Importance of IIS HTTP ERR logs in Performance Engineering

18 Feb

One among many skills required to be good Performance Engineer is to know, understand, interpret and analyze the logs of the backend servers and trace back those events to the load test executed during that known time period. Many times it so happens that in spite of having perfect script, perfect workload model, response times of the tests do not meet the service level agreements or they are just beyond the range as expected by the business owners or application developers. There could be many reasons for this, but to pin point the exact cause and come up with conclusive data, it becomes extremely necessary that we understand importance of logging and analyzing the server logs for the backend servers. So in this post I would be focusing my effort in explaining the importance of HTTP ERR logs which is the part of IIS logging.
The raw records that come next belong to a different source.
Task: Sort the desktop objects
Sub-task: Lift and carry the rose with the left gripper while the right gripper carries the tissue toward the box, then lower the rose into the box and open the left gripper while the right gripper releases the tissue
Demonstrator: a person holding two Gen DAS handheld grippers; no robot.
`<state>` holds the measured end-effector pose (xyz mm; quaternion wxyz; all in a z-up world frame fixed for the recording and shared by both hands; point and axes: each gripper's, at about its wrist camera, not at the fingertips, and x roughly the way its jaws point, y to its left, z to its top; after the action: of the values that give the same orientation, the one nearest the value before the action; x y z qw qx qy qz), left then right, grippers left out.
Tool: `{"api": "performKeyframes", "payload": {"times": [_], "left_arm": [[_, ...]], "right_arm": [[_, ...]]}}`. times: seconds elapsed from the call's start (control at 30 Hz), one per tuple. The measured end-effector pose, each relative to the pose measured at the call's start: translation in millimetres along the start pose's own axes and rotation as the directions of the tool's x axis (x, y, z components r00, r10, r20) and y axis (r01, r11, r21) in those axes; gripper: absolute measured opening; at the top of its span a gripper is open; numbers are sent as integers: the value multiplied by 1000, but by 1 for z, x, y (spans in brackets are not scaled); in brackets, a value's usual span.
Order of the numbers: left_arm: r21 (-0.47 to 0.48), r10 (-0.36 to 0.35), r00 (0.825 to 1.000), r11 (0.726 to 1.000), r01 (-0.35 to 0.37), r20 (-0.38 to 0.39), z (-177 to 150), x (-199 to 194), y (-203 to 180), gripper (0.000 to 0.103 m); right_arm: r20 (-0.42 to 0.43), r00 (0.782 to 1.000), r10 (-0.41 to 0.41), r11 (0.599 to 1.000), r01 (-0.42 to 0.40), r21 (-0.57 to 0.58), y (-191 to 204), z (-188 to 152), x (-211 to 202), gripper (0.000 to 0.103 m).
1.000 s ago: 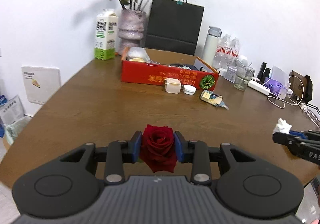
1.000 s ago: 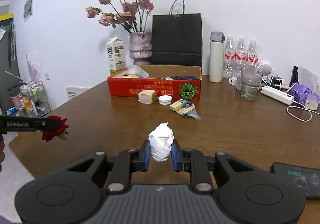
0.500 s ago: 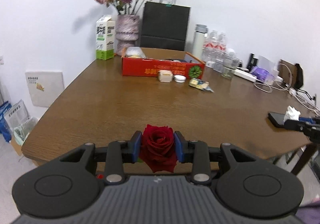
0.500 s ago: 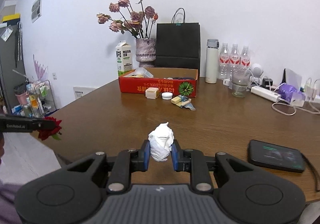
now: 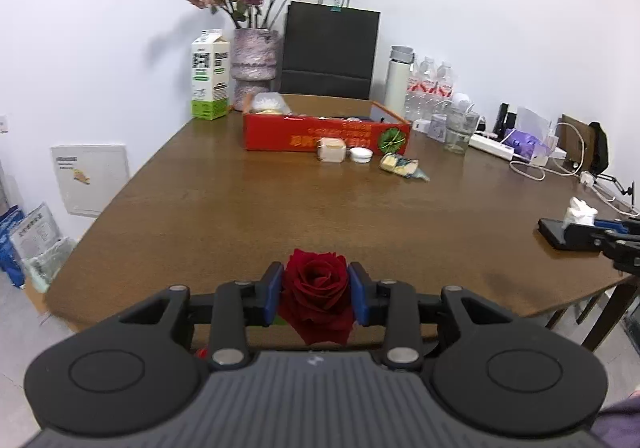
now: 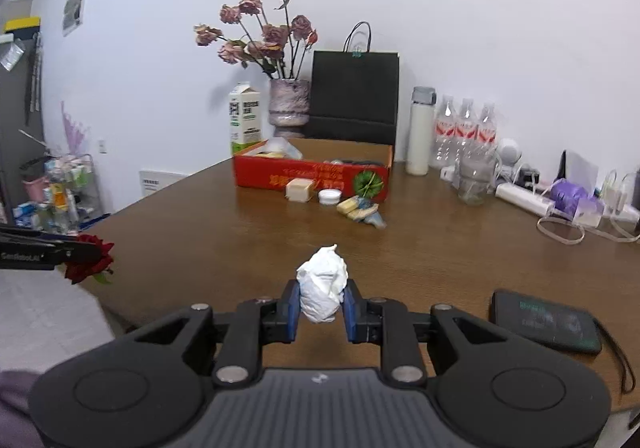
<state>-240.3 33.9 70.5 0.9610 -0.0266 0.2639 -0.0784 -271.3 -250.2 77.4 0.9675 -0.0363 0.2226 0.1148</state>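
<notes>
L gripper (image 5: 315, 298) clamped rose (image 5: 316, 296), R gripper (image 6: 319, 308) clamped tissue wad (image 6: 323, 284), both near table edge; advised keeping squeeze light en route to far red box (image 6: 312, 175).

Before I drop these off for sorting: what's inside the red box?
The red box holds a clear bag and dark items; its front wall hides the rest.

- brown wooden desk (image 5: 248, 215), rounded near edge.
- far side: red box (image 5: 326, 131), milk carton (image 5: 210, 73), vase (image 5: 255, 61), black bag (image 5: 330, 47), white flask (image 5: 398, 81), water bottles (image 6: 466, 127).
- before the box: tan block (image 6: 299, 189), white lid (image 6: 331, 196), snack packet (image 6: 360, 209).
- right: glass (image 6: 474, 183), power strip (image 6: 520, 197), cables (image 6: 560, 230), phone (image 6: 546, 322).
</notes>
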Motion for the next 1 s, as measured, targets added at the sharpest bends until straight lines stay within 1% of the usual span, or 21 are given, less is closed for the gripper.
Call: {"api": "performKeyframes", "payload": {"times": [0.07, 0.17, 0.27, 0.33, 0.37, 0.43, 0.5, 0.57, 0.6, 0.63, 0.67, 0.7, 0.73, 0.77, 0.83, 0.9, 0.93, 0.97, 1.0], "left_arm": [[8, -17, 1000, 1000, 17, 19, 7, 9, -4, 35], [31, -31, 997, 999, 29, 67, 25, 28, -10, 35], [50, -44, 994, 998, 39, 95, 46, 54, -13, 35], [57, -37, 994, 998, 31, 104, 65, 77, -14, 35], [61, -48, 991, 997, 41, 122, 76, 89, -14, 35], [58, -45, 987, 998, 36, 156, 99, 115, -10, 35], [48, -46, 984, 998, 38, 173, 127, 153, -7, 35], [22, -18, 978, 1000, 13, 210, 149, 189, -6, 35], [36, -18, 975, 999, 10, 223, 161, 210, -7, 35], [15, -27, 975, 1000, 24, 219, 174, 232, -5, 35], [-19, -56, 977, 998, 61, 208, 187, 254, -1, 35], [-44, -80, 977, 995, 91, 198, 197, 272, 2, 35], [-72, -86, 979, 992, 100, 183, 207, 292, 5, 35], [-91, -71, 985, 992, 87, 159, 219, 315, 8, 35], [-155, -20, 991, 987, 40, 129, 233, 351, 17, 35], [-190, 45, 995, 981, -28, 89, 245, 384, 23, 35], [-170, 78, 994, 983, -63, 81, 250, 399, 23, 35], [-117, 135, 989, 985, -128, 53, 255, 416, 19, 35], [-96, 172, 985, 981, -168, 25, 258, 428, 18, 35]], "right_arm": [[26, 1000, -2, 1000, 3, -18, 3, 7, 8, 21], [68, 997, -38, 999, 40, -30, 1, 19, 22, 21], [88, 995, -44, 999, 45, -13, -9, 38, 48, 21], [107, 993, -38, 999, 38, 0, -16, 54, 70, 21], [117, 993, -31, 1000, 31, 7, -19, 62, 82, 21], [130, 991, -10, 1000, 9, 15, -26, 83, 112, 21], [162, 987, 18, 1000, -20, 10, -31, 105, 146, 21], [154, 988, 27, 999, -31, 24, -37, 133, 192, 21], [156, 987, 28, 999, -32, 19, -38, 144, 212, 20], [165, 986, 31, 999, -35, 20, -41, 155, 232, 21], [173, 984, 36, 999, -41, 24, -44, 166, 254, 21], [166, 985, 38, 999, -42, 23, -47, 176, 277, 21], [150, 988, 25, 999, -29, 29, -50, 185, 300, 21], [117, 993, -2, 1000, -1, 25, -53, 195, 327, 21], [51, 998, -38, 999, 36, 34, -61, 208, 370, 21], [4, 997, -71, 995, 70, 65, -71, 216, 411, 21], [-26, 996, -81, 993, 83, 81, -75, 217, 425, 21], [-59, 994, -92, 990, 98, 105, -79, 218, 440, 21], [-92, 991, -96, 987, 107, 117, -82, 220, 455, 21]]}}
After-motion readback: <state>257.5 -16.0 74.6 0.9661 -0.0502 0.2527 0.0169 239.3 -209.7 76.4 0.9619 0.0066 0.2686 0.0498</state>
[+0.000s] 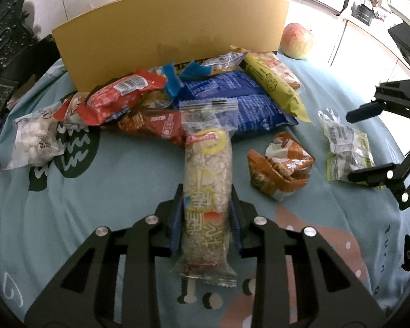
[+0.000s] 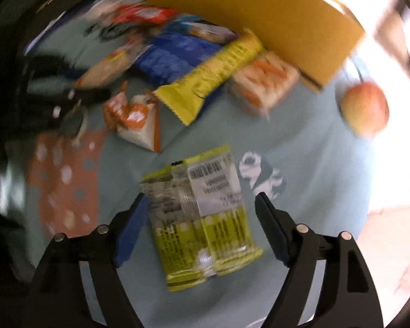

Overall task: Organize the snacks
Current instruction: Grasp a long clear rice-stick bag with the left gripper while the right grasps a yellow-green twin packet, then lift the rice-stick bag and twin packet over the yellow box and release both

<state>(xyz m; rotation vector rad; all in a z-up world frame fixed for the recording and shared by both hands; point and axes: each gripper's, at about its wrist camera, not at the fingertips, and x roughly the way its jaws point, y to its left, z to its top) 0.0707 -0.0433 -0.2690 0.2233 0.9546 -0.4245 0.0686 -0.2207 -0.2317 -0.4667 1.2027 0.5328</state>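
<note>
My left tool (image 1: 207, 216) clamps the clear-wrapped oat bar (image 1: 207, 191) above the pale blue cloth (image 1: 109, 186). My right tool (image 2: 202, 224) gapes around the yellow-green packet (image 2: 202, 218), apparently untouched through the blur; its slick film could slide away.

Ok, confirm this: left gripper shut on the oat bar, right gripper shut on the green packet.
Half right. The left gripper is shut on the oat bar, but the right gripper is open: in the right wrist view its fingers straddle the green packet without pressing it.
</note>
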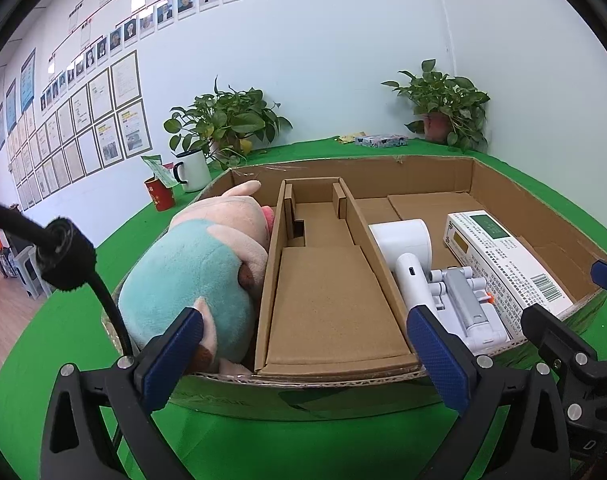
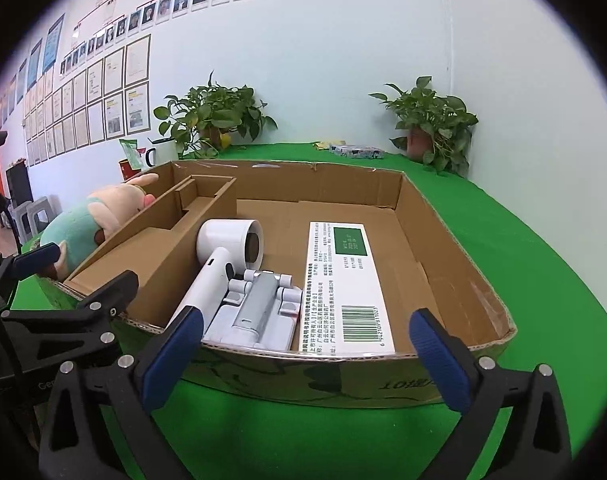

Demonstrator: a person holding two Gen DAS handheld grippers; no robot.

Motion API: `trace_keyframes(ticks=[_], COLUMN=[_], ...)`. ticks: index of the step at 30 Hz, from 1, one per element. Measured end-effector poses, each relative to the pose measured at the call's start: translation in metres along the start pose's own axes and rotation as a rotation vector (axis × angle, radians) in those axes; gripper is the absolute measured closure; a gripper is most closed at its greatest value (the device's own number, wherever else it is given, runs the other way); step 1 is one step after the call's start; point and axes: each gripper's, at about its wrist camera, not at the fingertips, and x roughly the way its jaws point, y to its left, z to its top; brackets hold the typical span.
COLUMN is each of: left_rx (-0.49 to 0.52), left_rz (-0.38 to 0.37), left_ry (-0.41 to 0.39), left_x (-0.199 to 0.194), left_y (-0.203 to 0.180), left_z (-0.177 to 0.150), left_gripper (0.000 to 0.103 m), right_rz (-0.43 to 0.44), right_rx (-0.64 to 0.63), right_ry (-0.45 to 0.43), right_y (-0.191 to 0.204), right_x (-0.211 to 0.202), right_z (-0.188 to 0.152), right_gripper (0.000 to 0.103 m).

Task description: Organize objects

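Note:
A shallow cardboard box (image 1: 431,168) (image 2: 455,248) stands on the green table. A pink and teal plush toy (image 1: 191,276) (image 2: 83,232) lies in its left compartment. The narrow middle compartment (image 1: 327,292) holds only cardboard. In the right compartment lie a white hair dryer (image 1: 403,244) (image 2: 227,244), a white and grey folding stand (image 1: 463,300) (image 2: 255,304) and a white and green medicine box (image 1: 503,256) (image 2: 347,280). My left gripper (image 1: 307,352) is open and empty at the box's near edge. My right gripper (image 2: 307,352) is open and empty at the near edge, right of the left gripper (image 2: 35,256).
Two potted plants (image 1: 227,120) (image 1: 443,108) stand at the back by the wall. A white mug (image 1: 191,170) and a red cup (image 1: 159,196) stand back left. A small patterned box (image 1: 379,140) lies at the back. Green cloth (image 2: 543,248) surrounds the box.

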Motion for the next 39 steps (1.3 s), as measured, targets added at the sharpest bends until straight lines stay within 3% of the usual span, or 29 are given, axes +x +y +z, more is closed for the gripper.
trace_keyframes(ticks=[39], left_rx=[-0.019], left_rz=[-0.002], left_ry=[0.013], left_x=[0.0027], left_y=[0.0003], left_z=[-0.0022], left_gripper=[0.000], right_rz=[0.000], right_rx=[-0.001], right_ry=[0.001], right_y=[-0.0002], right_x=[0.0000], right_z=[0.0003], right_gripper=[0.001])
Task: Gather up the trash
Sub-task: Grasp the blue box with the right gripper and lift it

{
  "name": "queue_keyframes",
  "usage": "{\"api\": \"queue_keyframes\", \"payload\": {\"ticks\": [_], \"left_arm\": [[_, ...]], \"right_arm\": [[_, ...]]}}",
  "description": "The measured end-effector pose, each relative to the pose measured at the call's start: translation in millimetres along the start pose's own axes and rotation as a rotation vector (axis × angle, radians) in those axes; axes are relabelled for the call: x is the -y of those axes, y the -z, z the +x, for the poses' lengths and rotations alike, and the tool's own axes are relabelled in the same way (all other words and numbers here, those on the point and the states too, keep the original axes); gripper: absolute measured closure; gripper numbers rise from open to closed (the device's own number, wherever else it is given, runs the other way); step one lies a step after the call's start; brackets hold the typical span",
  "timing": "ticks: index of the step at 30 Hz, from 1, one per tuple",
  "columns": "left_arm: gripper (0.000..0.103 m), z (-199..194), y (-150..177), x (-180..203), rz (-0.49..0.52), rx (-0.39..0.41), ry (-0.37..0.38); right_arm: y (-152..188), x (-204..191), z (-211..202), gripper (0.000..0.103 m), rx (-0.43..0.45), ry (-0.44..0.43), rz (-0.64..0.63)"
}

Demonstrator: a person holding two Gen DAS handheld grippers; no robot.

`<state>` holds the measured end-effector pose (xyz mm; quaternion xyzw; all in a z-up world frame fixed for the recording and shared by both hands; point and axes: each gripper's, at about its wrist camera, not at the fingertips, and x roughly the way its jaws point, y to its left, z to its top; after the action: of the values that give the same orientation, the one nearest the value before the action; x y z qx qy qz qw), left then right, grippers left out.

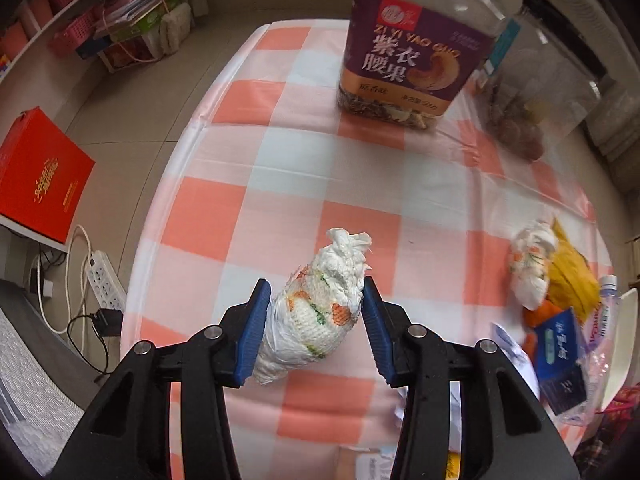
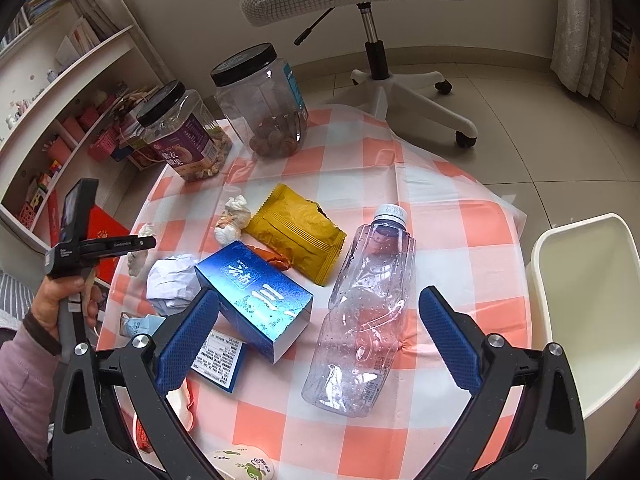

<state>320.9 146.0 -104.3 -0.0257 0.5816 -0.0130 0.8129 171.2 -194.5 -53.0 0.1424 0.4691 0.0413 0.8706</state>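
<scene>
Left claw (image 1: pixel 316 320): points steeply down at the tabletop (image 1: pixel 280 168), part closed; its blue pads (image 1: pixel 254 332) touch both sides of a crumpled tissue (image 1: pixel 320 312).
Right claw (image 2: pixel 316 340): jaws wide, tilted down over a clear bottle (image 2: pixel 368 312), gripping nothing.
Left hand (image 2: pixel 60 300): wraps the left claw's handle at the tabletop's left edge.
Left view only: red box (image 1: pixel 44 176) and power strip (image 1: pixel 104 280) on the floor.
Right view only: white bin (image 2: pixel 584 312) beside the tabletop, blue box (image 2: pixel 256 300), yellow wrapper (image 2: pixel 296 232), office chair (image 2: pixel 376 8).
</scene>
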Motion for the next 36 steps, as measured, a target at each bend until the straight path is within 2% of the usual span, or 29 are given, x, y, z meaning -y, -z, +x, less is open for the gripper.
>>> {"api": "queue_keyframes", "payload": {"ticks": [5, 10, 12, 14, 17, 22, 26, 27, 29, 30, 32, 36], "left_arm": [[0.057, -80, 52, 9, -0.163, 0.071, 0.213], [0.056, -126, 124, 27, -0.225, 0.146, 0.364], [0.056, -126, 140, 26, -0.250, 0.165, 0.360], [0.056, -121, 143, 25, -0.243, 0.168, 0.298], [0.056, -124, 139, 20, -0.216, 0.201, 0.245], [0.056, -139, 139, -2, -0.254, 0.220, 0.310], [0.056, -143, 139, -8, -0.272, 0.220, 0.328], [0.056, -144, 140, -8, -0.274, 0.219, 0.334], [0.056, -144, 140, -10, -0.274, 0.216, 0.342], [0.056, -145, 141, -10, -0.273, 0.216, 0.342], [0.056, -144, 141, -10, -0.270, 0.214, 0.340], [0.056, -142, 142, -10, -0.269, 0.207, 0.332]], "right_arm": [[-1, -6, -9, 0.007, 0.040, 0.009, -0.030], [2, -39, 5, 0.007, 0.015, 0.002, -0.221], [6, -58, 19, 0.007, -0.037, 0.013, -0.344], [9, -74, 33, 0.007, -0.097, 0.030, -0.446], [10, -89, 52, 0.007, -0.162, 0.018, -0.510], [8, -103, 83, 0.007, -0.224, 0.059, -0.553], [12, -115, 102, 0.008, -0.258, 0.096, -0.603], [13, -117, 107, 0.011, -0.260, 0.120, -0.621], [14, -116, 118, 0.029, -0.281, 0.156, -0.640], [14, -115, 121, 0.030, -0.284, 0.154, -0.637], [11, -114, 117, 0.043, -0.252, 0.130, -0.633], [1, -111, 102, 0.056, -0.213, 0.097, -0.591]]}}
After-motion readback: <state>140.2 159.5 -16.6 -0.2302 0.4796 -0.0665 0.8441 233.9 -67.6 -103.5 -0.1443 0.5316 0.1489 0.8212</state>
Since IIS handles applications which are HTTP based, errors originating from the HTTP API of the IIS are logged in HTTP ERR logs. The most common types of errors logged here are network drop connections, connection dropped by the application pool, Service Unavailable errors, bad client request etc. Best part of this log is that it gives you the precise information as which URL or application pool is responsible for incorrect behavior, something which is very valuable in case if you have 10s or 100’s of sites sitting on the same IIS box or sharing the same application pool. All these information one can easily correlate with load test results to build a strong case that the application under test has some issues which needs some attention from the concerned team and may possibly have performance impact.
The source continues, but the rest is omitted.